Eysenck personality characteristics of epilepsy patients and its effect on quality of lifeEbru Fındıklı, Filiz İzci, Mehmet Akif Camkurt, Deniz Tuncel, Merve Cosgun Şahin, Muzaffer Yiğit Kuran, Sabriye Özçekiç Demirhan, Mehmet Fatih Karaaslan.
Objective: The aim of our study was to investigate the impact of personality traits of epilepsy patients on their quality of life.
Methods: A total of 76 epilepsy patients and 78 healthy volunteers between the ages of 18-65 were matched according to age and gender for the study. The patients were administered the following forms; sociodemographic and clinic data form, Eysenck Personality Questionnaire (EPQ), Beck Anxiety Inventory (BAI), and the MOS 36-Item Short-Form Health Survey (SF-36).
Results: The BDI scores and the BAI scores were significantly higher for the epilepsy group compared to the control group. Between the epilepsy group and the control group; the EPQ neuroticism and lie subscale scores were significantly higher in the epilepsy group. According to the SF-36 scores; physical functioning, physical role functioning, social role functioning, emotional role functioning, mental health and pain scores were significantly lower in the epilepsy group. It was discovered that there is a significant relationship between BDI and BAI scores and quality of life and personality inventory scores.

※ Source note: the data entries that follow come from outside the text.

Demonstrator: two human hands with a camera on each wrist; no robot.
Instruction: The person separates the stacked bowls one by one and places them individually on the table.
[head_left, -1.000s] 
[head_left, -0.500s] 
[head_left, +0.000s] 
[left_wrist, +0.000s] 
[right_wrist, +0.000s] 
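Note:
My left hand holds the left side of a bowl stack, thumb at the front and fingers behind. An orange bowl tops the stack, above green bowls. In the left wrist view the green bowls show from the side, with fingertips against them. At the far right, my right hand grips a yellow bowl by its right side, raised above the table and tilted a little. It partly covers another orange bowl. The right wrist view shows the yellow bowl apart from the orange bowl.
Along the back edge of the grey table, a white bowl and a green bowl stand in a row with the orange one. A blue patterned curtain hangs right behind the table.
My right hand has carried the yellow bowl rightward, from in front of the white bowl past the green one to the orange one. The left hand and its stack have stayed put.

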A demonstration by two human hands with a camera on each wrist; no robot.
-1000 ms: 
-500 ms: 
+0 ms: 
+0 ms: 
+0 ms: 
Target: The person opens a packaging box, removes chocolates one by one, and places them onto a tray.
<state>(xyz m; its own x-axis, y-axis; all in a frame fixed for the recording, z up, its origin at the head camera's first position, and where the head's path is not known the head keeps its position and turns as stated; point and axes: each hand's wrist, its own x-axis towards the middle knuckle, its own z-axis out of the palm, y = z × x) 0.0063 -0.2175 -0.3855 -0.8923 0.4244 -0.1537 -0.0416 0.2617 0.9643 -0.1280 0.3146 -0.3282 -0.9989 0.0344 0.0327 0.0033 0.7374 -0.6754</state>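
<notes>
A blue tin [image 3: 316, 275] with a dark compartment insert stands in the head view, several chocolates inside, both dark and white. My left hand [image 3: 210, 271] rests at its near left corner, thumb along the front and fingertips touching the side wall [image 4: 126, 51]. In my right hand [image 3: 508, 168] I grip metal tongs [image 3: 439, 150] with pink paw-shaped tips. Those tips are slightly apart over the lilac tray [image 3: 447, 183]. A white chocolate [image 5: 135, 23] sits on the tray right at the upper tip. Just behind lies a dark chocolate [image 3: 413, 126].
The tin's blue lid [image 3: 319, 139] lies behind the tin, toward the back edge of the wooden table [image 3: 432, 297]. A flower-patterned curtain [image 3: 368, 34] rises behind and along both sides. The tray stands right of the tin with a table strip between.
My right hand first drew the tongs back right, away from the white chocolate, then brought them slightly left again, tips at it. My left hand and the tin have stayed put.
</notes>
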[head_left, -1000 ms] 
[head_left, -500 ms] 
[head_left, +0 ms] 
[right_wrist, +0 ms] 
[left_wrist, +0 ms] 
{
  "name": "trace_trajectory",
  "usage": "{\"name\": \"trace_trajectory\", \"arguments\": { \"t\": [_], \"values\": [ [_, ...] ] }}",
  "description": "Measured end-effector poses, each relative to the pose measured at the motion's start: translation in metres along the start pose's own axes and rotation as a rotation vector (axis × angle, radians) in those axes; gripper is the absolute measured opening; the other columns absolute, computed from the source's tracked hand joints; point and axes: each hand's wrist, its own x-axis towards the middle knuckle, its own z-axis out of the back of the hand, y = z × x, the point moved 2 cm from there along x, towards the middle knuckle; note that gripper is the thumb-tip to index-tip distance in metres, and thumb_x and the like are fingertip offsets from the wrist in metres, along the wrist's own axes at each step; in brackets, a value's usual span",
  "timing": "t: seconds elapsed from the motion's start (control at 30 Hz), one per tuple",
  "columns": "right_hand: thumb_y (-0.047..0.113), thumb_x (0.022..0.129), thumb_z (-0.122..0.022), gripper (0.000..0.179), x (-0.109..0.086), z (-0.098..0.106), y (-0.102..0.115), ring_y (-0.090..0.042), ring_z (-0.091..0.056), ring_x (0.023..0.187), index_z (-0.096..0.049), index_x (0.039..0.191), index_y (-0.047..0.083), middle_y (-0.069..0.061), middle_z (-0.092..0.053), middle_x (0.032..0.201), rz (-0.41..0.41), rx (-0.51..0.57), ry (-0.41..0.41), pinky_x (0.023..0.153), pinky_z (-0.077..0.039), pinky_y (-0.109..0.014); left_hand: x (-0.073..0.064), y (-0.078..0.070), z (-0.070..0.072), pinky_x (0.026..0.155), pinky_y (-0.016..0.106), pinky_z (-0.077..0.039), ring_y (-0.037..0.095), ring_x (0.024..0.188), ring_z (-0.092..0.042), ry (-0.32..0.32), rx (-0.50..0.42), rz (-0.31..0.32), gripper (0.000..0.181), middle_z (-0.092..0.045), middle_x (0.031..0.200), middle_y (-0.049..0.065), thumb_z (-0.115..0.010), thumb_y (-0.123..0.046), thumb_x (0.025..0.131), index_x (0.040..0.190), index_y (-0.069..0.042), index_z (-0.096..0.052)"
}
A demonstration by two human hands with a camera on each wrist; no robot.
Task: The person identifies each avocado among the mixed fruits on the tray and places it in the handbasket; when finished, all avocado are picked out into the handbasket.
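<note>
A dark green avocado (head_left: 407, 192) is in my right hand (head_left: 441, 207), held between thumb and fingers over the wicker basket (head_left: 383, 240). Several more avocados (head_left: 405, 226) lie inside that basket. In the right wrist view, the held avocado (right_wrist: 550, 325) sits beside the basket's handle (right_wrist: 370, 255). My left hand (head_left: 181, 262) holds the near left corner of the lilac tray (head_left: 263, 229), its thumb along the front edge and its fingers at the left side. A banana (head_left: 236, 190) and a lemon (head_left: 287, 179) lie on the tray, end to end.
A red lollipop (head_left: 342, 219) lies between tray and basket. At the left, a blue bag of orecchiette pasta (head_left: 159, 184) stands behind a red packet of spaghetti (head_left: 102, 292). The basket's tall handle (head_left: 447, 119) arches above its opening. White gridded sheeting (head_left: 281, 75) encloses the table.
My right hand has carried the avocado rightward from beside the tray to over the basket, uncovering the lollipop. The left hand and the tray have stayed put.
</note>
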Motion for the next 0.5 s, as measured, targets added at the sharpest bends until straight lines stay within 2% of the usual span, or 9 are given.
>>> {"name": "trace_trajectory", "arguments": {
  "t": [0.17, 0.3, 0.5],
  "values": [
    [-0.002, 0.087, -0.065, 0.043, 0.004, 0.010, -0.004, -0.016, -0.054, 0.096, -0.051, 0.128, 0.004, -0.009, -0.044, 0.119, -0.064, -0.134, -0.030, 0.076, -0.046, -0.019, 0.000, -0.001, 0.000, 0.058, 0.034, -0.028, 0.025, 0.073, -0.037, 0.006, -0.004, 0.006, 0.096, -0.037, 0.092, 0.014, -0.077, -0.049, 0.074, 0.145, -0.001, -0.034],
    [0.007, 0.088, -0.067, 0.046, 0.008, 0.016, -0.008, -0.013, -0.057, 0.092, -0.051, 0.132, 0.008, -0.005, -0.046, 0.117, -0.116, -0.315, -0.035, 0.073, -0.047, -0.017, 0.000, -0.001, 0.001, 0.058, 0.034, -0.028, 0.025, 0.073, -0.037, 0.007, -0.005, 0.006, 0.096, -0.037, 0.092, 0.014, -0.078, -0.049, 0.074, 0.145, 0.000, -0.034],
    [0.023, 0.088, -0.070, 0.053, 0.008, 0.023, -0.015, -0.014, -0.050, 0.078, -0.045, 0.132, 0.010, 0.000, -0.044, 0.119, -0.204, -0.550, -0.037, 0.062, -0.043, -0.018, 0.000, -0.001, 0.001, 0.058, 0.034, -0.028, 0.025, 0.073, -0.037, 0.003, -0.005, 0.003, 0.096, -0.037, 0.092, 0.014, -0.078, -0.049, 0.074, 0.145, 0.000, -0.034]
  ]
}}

Conclusion: It was found that the epilepsy patients had a lower quality of life compared with the control group, which was found to be worsened with comorbid conditions such as anxiety and depression.
Furthermore, high neuroticism scores were proven to have negatively affected epilepsy patients quality of life, while increases in the frequency of epileptic seizures negatively affects social functioning. The increase in disease duration also adversely affects the perception of general health and mental health.